Problem requirements —
Exact copies of the lines below are the goal; any images in them are dropped.
________________
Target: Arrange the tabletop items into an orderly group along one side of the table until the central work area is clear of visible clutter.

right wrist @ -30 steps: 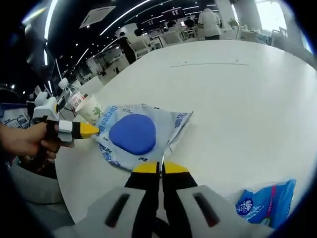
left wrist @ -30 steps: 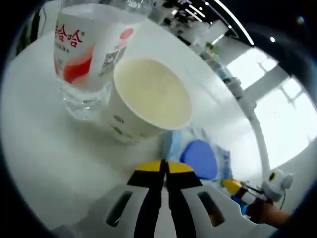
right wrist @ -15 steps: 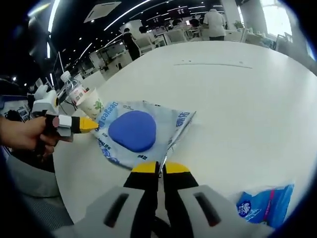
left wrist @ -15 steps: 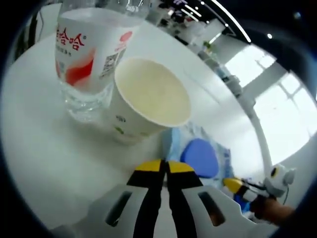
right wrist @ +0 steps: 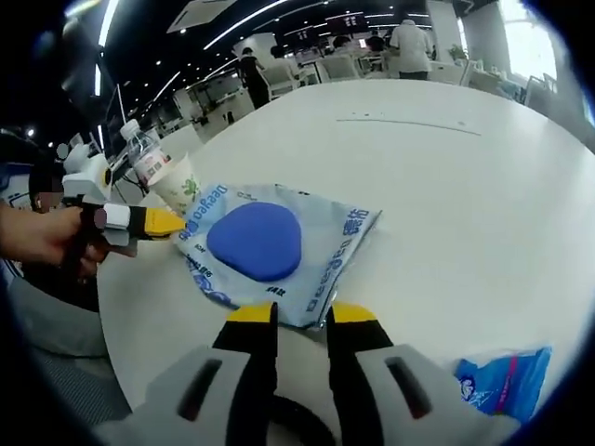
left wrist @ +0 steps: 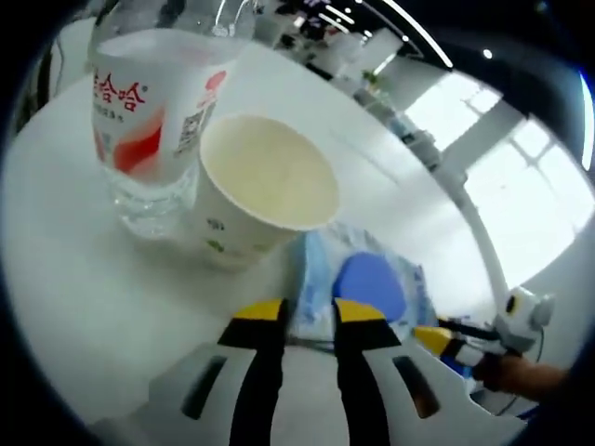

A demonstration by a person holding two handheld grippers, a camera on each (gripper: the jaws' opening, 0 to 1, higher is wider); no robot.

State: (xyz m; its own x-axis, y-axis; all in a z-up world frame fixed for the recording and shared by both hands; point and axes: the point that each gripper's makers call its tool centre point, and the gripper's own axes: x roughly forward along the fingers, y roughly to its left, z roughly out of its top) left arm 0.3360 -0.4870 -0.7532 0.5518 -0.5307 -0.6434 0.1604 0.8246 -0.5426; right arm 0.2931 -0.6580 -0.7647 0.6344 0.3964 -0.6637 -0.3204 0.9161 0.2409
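Note:
A flat blue-and-white packet lies on the white table, next to a paper cup and a water bottle with a red-and-white label. My right gripper is open, its yellow tips either side of the packet's near edge. At the opposite edge, my left gripper is open too, with the packet just ahead. Close in front of it stand the cup and bottle, touching each other. A hand holds the left gripper at the left of the right gripper view.
A second, smaller blue packet lies at the table's near right. The table's far half is bare. The right gripper and a hand show at the lower right of the left gripper view. People and chairs stand far behind.
Both grippers' jaws, pressed together before at the packet's edges, have parted. The packet now lies flat on the table; cup and bottle have not moved.

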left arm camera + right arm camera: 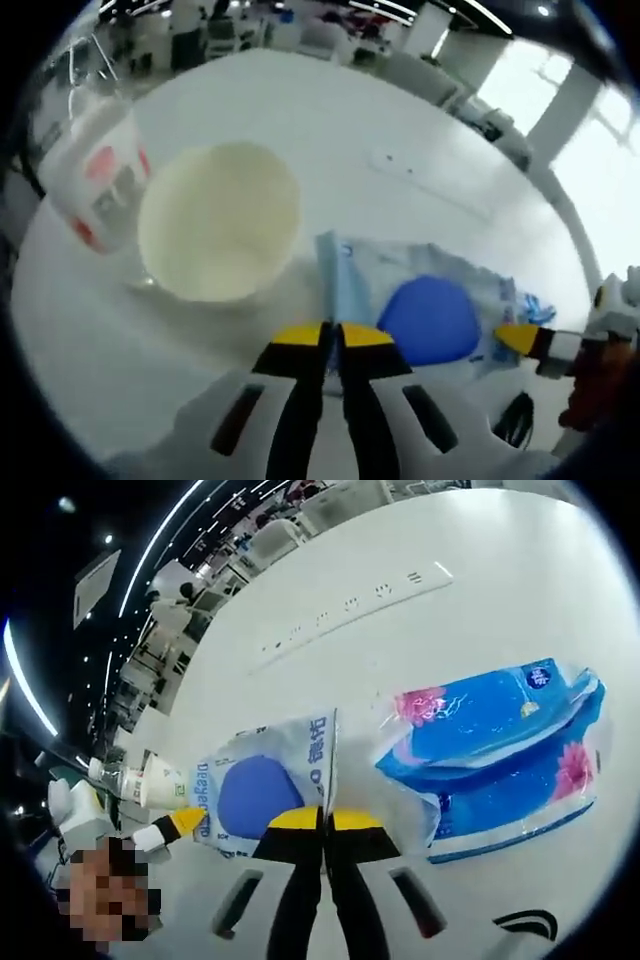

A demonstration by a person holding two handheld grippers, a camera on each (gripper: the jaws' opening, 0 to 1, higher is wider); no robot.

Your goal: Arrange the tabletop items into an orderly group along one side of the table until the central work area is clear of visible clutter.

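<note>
A white-and-blue plastic packet (pixel 430 300) with a blue oval lid lies on the white table (pixel 330 120). My left gripper (pixel 333 330) is shut on the packet's raised near edge. My right gripper (pixel 522 338) comes in from the right and touches the packet's far end. In the right gripper view my right gripper (pixel 324 816) is shut on the upright seam of the same packet (pixel 255 790). The left gripper (pixel 180 823) meets the packet's other end there. A cream bowl (pixel 220 235) stands just left of the packet.
A white tub with a red label (pixel 100 180) sits left of the bowl. A blue tissue pack (pixel 500 750) lies right of the packet. A flush socket strip (pixel 350 605) runs across the table. Chairs and desks stand beyond the far edge.
</note>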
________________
Task solution —
Target: Arrange the tabletop items into an orderly group along one side of the table until the central work area is clear of visible clutter.

right wrist @ -30 steps: 
left wrist @ -30 steps: 
right wrist @ -15 steps: 
left wrist @ -15 steps: 
right wrist @ +0 steps: 
left wrist @ +0 steps: 

A demonstration by a person holding two handheld grippers, a camera on each (gripper: the jaws' opening, 0 to 1, higher is wider); no robot.

State: (xyz m; its own x-axis, y-axis; all in a z-up world frame fixed for the recording and shared by both hands; point and axes: the point that each gripper's makers call its tool centre point, and the gripper's own axes: x roughly forward along the fingers, y roughly to its left, z roughly out of its top) left arm 0.3360 -0.4870 -0.7532 0.5518 -0.5307 -0.6434 0.1604 0.8246 -0.5426; right arm 0.2931 -0.6580 -0.7647 0.6344 0.3964 -0.6637 -0.3204 0.9161 0.2409
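Note:
A flat blue-and-white packet lies on the white table, next to a paper cup and a water bottle with a red-and-white label. My right gripper is open, its yellow tips either side of the packet's near edge. At the opposite edge, my left gripper is open too, with the packet just ahead. Close in front of it stand the cup and bottle, touching each other. A hand holds the left gripper at the left of the right gripper view.
A second, smaller blue packet lies at the table's near right. The table's far half is bare. The right gripper and a hand show at the lower right of the left gripper view. People and chairs stand far behind.
Both grippers' jaws, pressed together before at the packet's edges, have parted. The packet now lies flat on the table; cup and bottle have not moved.
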
left arm camera + right arm camera: 

A demonstration by a person holding two handheld grippers, a camera on each (gripper: the jaws' opening, 0 to 1, higher is wider); no robot.

Your goal: Arrange the tabletop items into an orderly group along one side of the table until the central work area is clear of visible clutter.

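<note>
A white-and-blue plastic packet (pixel 430 300) with a blue oval lid lies on the white table (pixel 330 120). My left gripper (pixel 333 330) is shut on the packet's raised near edge. My right gripper (pixel 522 338) comes in from the right and touches the packet's far end. In the right gripper view my right gripper (pixel 324 816) is shut on the upright seam of the same packet (pixel 255 790). The left gripper (pixel 180 823) meets the packet's other end there. A cream bowl (pixel 220 235) stands just left of the packet.
A white tub with a red label (pixel 100 180) sits left of the bowl. A blue tissue pack (pixel 500 750) lies right of the packet. A flush socket strip (pixel 350 605) runs across the table. Chairs and desks stand beyond the far edge.
</note>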

Nothing else remains for the exercise.